▸ Problem requirements
Please copy every line of the data in which the string "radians" appears.

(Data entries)
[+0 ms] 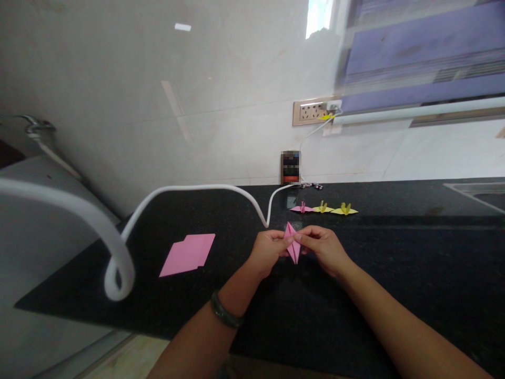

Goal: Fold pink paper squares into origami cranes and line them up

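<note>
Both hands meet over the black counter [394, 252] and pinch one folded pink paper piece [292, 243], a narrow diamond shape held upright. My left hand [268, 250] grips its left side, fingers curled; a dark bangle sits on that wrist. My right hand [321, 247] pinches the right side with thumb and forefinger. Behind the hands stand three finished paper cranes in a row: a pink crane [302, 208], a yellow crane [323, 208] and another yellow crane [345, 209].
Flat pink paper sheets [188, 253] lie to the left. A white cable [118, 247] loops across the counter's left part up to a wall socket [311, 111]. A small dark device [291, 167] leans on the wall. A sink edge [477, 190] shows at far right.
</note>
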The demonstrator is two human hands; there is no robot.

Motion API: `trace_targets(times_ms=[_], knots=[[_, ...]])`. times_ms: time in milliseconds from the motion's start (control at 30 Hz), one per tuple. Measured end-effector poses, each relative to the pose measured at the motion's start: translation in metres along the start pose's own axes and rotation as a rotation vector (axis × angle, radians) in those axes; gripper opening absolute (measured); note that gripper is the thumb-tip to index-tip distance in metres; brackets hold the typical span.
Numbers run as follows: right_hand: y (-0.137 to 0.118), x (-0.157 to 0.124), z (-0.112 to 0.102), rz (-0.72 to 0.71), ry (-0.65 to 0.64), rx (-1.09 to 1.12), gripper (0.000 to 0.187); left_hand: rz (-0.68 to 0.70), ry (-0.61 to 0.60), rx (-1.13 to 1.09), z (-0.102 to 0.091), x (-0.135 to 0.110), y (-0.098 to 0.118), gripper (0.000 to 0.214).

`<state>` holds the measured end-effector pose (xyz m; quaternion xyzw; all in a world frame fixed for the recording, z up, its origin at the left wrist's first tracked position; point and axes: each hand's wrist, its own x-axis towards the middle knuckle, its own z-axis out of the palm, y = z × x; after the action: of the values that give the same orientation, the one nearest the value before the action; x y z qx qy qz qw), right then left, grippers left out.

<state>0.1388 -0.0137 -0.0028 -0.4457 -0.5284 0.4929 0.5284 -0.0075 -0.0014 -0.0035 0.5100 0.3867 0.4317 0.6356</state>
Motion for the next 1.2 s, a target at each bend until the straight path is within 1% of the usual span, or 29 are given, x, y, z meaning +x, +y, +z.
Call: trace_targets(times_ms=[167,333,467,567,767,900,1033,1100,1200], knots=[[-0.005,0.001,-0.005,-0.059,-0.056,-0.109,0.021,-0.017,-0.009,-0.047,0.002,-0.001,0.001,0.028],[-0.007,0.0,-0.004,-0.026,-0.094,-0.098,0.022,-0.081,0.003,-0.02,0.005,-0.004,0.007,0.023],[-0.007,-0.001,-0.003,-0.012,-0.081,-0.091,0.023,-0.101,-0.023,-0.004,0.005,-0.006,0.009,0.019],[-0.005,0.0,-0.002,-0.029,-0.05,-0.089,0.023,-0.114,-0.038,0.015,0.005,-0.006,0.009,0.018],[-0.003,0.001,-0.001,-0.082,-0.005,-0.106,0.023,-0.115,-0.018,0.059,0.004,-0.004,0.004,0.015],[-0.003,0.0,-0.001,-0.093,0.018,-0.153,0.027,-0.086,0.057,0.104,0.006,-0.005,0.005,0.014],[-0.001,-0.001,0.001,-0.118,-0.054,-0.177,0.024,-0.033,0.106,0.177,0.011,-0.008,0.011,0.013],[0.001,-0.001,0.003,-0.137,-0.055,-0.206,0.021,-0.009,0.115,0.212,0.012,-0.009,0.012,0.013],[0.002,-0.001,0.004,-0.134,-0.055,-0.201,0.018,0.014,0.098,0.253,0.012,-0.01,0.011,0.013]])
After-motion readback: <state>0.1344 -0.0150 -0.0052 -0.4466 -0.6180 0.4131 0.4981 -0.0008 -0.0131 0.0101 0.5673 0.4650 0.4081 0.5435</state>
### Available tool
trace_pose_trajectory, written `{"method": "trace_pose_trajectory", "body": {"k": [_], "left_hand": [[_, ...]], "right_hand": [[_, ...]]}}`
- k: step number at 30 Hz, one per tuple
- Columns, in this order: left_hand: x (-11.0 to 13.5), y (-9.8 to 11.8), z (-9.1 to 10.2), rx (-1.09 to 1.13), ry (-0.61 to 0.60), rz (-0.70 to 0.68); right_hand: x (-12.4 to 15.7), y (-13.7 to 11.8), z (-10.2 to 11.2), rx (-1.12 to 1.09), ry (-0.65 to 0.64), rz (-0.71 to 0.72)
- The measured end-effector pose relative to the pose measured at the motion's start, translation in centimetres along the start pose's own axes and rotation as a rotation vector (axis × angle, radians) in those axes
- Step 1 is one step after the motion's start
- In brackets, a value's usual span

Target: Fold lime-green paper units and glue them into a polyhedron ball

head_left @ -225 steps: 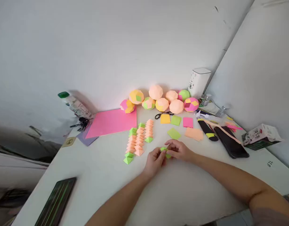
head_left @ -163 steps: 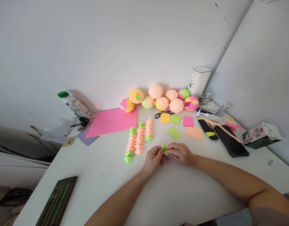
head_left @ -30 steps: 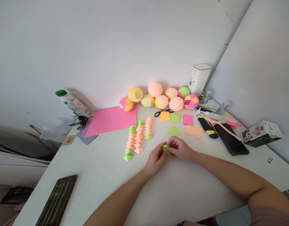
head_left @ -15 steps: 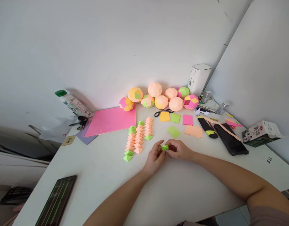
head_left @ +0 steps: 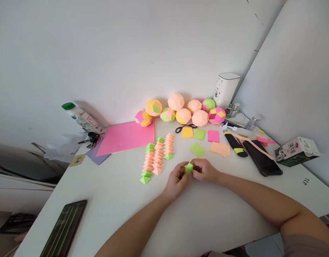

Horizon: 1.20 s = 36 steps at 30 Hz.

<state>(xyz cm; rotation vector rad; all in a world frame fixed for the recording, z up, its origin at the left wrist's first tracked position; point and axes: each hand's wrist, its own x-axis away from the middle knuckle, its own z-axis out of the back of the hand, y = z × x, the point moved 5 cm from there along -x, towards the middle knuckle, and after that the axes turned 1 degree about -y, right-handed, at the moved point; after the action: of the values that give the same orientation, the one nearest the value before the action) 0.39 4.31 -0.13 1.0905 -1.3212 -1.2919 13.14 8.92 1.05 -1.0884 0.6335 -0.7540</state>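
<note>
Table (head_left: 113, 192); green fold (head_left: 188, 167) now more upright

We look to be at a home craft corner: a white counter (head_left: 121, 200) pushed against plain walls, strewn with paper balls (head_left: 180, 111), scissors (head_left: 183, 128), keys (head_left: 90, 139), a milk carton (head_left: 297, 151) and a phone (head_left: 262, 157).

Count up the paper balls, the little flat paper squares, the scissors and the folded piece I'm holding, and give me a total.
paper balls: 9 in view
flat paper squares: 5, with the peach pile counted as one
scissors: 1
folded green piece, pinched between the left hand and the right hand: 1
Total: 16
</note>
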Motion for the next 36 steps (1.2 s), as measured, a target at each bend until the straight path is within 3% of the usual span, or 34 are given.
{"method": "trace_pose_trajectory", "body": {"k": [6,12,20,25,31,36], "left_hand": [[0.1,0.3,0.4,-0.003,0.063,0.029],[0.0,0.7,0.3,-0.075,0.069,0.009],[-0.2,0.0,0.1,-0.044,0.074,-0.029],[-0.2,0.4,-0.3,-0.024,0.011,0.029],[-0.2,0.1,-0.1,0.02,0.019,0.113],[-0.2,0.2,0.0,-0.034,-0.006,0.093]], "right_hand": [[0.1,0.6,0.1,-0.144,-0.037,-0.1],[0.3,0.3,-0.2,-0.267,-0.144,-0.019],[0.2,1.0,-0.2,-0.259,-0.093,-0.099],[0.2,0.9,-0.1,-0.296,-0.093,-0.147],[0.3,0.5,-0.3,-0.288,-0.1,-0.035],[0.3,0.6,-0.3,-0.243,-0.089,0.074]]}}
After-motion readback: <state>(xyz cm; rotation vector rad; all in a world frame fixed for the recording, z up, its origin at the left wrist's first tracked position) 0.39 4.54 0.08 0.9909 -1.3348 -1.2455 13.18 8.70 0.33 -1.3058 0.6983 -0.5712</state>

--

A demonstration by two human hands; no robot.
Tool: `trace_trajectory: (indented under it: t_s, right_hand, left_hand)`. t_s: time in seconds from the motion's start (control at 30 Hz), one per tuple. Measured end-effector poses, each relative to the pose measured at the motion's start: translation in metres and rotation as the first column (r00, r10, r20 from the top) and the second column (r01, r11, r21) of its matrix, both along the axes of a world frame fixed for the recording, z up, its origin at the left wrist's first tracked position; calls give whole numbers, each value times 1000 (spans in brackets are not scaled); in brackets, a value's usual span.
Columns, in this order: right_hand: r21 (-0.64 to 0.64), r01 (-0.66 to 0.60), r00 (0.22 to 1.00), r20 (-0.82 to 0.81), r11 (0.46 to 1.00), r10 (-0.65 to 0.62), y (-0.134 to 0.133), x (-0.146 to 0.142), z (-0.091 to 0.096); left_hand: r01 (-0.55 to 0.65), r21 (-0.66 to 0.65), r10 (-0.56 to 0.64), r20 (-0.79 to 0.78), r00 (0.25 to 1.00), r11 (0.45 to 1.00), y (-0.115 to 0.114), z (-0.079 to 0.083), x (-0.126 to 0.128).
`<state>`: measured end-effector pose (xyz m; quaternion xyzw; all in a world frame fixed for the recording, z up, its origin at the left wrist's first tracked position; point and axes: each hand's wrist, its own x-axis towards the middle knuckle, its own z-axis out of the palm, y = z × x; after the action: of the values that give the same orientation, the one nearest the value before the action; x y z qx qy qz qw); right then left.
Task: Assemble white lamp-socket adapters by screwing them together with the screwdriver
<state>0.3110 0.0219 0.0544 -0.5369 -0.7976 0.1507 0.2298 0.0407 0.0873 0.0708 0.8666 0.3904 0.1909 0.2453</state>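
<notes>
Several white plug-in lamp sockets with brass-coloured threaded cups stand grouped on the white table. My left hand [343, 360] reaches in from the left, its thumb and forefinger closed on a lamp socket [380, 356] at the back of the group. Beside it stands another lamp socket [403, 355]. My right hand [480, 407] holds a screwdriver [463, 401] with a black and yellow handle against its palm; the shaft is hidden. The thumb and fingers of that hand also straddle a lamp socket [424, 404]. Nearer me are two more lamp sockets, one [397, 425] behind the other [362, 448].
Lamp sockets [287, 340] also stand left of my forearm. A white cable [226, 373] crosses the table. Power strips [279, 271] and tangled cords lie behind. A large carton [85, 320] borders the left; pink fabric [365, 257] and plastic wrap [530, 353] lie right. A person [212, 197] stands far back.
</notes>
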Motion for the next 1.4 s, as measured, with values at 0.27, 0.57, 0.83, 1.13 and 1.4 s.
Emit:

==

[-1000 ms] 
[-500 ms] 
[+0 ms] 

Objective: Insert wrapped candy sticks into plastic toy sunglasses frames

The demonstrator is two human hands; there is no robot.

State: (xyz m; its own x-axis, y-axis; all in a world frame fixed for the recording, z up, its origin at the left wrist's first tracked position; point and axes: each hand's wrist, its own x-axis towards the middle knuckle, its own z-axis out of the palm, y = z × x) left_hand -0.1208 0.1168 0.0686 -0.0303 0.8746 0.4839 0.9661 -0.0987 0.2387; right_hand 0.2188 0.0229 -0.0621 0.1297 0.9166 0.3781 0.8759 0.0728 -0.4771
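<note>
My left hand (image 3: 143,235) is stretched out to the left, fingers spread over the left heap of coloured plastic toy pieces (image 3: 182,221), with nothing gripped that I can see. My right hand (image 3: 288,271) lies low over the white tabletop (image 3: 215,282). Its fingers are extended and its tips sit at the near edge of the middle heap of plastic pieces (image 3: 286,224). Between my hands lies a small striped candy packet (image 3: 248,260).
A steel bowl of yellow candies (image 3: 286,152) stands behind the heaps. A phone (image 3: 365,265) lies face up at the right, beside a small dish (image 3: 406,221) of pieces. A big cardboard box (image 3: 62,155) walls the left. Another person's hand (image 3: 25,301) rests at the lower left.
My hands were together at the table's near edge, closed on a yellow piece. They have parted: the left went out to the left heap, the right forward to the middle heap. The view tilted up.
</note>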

▸ Reply to the task
Motion API: `trace_targets(times_ms=[_], knots=[[_, ...]])`. times_ms: time in milliseconds from the motion's start (control at 30 Hz), one per tuple. Measured end-effector poses, each relative to the pose measured at the motion's start: translation in metres along the start pose's own axes and rotation as a rotation vector (axis × angle, radians) in those axes; gripper opening absolute (measured); note that gripper is the thumb-tip to index-tip distance in metres; brackets hold the typical span.
- The measured end-effector pose relative to the pose measured at the motion's start, translation in centimetres along the start pose's own axes and rotation as a rotation vector (axis × angle, radians) in those axes

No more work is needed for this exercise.